Required work
Extract, unchanged, every line from the top of the material below through the line with "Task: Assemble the", and no more.

Extracted data
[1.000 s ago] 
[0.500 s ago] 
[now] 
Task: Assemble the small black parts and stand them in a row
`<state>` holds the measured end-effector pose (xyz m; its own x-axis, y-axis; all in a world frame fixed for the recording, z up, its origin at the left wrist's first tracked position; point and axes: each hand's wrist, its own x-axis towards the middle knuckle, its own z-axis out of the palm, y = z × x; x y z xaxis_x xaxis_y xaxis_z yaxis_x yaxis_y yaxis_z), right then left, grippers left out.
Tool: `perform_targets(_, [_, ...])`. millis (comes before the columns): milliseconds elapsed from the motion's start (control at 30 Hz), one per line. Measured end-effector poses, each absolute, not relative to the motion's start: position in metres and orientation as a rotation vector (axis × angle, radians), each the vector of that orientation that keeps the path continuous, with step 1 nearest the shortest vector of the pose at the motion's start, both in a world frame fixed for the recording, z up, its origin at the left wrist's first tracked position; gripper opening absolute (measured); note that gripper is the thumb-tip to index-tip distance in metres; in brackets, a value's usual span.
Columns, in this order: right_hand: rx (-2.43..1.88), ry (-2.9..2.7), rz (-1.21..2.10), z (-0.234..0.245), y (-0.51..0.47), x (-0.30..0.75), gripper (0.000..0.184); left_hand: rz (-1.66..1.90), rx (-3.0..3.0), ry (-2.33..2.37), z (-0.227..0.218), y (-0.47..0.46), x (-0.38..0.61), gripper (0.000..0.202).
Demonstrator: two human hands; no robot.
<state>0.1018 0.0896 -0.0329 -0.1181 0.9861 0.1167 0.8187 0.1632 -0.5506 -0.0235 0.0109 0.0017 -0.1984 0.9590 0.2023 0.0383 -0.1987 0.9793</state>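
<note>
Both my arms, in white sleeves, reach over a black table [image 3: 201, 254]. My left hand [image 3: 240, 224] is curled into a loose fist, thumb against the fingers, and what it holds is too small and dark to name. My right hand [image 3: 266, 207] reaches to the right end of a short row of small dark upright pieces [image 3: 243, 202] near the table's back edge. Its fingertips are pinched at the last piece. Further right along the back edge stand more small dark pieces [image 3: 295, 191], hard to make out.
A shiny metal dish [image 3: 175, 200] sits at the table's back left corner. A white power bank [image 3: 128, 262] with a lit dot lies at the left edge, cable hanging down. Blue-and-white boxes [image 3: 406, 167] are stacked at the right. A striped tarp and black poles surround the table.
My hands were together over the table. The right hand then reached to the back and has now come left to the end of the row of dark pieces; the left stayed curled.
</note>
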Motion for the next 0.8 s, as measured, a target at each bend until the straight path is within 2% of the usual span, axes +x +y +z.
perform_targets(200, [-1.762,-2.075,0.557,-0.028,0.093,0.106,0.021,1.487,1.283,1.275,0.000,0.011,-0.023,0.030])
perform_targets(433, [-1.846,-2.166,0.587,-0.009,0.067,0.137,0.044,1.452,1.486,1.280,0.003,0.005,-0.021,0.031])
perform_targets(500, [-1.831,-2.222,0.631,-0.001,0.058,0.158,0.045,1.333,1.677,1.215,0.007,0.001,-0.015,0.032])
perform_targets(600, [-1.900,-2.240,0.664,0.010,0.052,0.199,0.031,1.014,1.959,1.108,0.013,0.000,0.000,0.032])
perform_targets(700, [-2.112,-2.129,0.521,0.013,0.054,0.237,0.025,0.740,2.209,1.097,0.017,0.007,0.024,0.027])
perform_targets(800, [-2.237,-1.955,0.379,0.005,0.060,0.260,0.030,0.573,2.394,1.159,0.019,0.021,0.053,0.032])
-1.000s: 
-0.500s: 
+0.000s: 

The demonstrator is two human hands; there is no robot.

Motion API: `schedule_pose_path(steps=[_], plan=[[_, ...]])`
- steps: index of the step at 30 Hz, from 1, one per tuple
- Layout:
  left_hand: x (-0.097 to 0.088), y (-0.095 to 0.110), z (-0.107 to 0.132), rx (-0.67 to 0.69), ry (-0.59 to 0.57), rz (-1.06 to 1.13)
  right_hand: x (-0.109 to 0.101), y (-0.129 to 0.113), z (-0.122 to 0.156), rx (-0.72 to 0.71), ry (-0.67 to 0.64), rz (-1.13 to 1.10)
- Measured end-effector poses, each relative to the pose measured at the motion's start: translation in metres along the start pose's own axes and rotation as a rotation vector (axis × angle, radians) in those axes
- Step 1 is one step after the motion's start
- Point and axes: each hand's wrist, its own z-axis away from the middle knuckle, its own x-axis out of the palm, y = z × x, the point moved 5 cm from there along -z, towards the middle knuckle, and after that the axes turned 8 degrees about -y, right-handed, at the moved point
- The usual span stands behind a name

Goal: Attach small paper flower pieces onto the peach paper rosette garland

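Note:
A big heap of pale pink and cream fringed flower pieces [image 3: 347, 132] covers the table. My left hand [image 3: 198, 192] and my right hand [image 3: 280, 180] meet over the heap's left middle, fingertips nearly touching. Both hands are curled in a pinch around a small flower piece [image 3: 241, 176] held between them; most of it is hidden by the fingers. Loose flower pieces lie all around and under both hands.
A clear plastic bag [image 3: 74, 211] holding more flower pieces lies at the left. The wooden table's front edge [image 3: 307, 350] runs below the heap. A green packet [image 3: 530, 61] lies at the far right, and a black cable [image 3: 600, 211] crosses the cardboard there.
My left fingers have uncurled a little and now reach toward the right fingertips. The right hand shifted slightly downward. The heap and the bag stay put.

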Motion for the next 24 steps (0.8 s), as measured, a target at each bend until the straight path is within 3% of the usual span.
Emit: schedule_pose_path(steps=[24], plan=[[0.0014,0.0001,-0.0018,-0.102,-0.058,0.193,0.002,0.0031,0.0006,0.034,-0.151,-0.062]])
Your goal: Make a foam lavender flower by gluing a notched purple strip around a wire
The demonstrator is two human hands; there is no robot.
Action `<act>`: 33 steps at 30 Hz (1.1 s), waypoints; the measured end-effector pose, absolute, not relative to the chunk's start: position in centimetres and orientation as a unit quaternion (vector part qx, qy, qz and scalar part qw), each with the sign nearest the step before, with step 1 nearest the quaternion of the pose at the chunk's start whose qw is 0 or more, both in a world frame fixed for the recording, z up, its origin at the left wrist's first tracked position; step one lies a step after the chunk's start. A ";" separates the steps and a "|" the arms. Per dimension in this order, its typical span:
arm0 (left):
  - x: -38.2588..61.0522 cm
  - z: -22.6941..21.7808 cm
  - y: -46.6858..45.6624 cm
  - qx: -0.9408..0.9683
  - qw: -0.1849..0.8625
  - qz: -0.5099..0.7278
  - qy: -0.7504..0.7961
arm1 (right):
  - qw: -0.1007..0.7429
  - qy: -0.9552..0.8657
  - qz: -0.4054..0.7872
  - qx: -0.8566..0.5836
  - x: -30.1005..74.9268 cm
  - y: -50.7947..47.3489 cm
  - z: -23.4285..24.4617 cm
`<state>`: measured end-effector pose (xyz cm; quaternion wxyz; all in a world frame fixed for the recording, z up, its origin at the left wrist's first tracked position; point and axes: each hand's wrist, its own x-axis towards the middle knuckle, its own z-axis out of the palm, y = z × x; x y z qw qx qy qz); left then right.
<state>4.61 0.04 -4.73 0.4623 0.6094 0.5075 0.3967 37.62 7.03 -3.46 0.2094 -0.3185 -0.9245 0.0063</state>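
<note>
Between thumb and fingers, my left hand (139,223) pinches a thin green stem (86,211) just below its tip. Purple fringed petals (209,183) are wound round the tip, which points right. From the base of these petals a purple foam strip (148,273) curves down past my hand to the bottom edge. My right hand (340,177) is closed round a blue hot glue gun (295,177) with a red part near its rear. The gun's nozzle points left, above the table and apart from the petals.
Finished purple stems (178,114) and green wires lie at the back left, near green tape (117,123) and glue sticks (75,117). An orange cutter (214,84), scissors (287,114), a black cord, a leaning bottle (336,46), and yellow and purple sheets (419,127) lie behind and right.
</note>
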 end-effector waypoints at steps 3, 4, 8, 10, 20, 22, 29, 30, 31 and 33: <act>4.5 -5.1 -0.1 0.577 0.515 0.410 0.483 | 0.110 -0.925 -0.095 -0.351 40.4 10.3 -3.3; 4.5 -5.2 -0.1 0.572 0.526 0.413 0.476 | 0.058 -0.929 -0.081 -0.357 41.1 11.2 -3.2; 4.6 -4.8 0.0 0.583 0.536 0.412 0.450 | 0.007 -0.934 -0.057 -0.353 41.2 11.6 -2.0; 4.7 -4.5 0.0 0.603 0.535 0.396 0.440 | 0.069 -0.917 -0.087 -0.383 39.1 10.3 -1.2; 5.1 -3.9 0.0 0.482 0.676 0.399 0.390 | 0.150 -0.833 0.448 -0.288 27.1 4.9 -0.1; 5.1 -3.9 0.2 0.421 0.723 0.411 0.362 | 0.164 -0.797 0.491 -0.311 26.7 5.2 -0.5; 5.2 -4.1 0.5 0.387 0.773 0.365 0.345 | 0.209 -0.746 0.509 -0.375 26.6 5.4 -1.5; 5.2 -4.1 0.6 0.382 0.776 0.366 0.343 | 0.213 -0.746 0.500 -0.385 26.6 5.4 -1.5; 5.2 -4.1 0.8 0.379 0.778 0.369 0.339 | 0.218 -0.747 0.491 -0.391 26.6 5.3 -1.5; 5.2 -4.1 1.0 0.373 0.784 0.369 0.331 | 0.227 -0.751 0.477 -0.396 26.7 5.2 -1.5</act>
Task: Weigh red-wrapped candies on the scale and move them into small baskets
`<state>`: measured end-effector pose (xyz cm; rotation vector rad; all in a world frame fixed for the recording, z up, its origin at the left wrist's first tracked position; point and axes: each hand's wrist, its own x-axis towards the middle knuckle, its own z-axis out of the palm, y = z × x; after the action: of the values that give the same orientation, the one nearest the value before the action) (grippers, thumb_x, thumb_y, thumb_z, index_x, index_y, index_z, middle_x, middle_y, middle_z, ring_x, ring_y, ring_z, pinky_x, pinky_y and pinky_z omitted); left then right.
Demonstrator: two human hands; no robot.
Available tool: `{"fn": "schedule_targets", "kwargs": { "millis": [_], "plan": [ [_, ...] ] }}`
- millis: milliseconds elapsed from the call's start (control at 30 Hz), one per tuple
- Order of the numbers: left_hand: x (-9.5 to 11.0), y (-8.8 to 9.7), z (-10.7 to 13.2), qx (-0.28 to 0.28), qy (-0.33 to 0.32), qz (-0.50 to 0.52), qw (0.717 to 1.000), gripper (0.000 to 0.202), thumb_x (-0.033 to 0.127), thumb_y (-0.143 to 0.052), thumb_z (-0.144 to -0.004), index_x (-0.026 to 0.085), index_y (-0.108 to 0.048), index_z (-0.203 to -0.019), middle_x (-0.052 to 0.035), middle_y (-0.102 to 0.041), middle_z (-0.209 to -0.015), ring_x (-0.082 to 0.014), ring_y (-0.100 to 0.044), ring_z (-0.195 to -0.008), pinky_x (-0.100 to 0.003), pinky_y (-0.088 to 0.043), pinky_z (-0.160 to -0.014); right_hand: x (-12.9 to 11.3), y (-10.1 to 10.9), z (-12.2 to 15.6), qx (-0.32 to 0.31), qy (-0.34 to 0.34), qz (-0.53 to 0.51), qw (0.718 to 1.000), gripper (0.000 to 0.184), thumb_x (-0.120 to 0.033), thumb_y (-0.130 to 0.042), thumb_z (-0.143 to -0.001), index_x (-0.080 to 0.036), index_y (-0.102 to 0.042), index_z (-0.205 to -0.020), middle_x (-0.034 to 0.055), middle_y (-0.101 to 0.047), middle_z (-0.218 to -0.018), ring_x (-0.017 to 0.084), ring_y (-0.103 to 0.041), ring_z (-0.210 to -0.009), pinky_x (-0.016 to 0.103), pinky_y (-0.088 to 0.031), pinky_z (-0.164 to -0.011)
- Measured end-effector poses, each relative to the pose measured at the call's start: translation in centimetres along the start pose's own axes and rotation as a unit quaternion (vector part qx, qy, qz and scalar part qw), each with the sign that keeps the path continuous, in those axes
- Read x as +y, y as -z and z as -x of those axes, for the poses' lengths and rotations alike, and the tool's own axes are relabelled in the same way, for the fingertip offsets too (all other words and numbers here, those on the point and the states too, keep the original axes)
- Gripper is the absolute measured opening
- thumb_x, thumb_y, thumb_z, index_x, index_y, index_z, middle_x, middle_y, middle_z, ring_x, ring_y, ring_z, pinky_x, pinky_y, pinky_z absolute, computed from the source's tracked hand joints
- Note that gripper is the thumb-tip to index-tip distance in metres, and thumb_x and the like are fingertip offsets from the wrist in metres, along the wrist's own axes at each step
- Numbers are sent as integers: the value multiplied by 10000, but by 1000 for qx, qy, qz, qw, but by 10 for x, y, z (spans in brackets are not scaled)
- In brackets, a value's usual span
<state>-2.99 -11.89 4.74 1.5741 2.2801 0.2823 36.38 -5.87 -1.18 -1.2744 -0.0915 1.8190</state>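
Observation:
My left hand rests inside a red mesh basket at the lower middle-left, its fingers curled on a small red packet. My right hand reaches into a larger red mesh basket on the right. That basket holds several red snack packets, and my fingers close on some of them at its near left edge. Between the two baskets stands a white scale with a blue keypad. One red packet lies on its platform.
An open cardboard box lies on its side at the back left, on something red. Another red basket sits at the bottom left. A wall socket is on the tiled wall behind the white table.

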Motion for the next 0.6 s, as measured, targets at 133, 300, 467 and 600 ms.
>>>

Output of the task
[1.000 s ago] 
[0.500 s ago] 
[now] 
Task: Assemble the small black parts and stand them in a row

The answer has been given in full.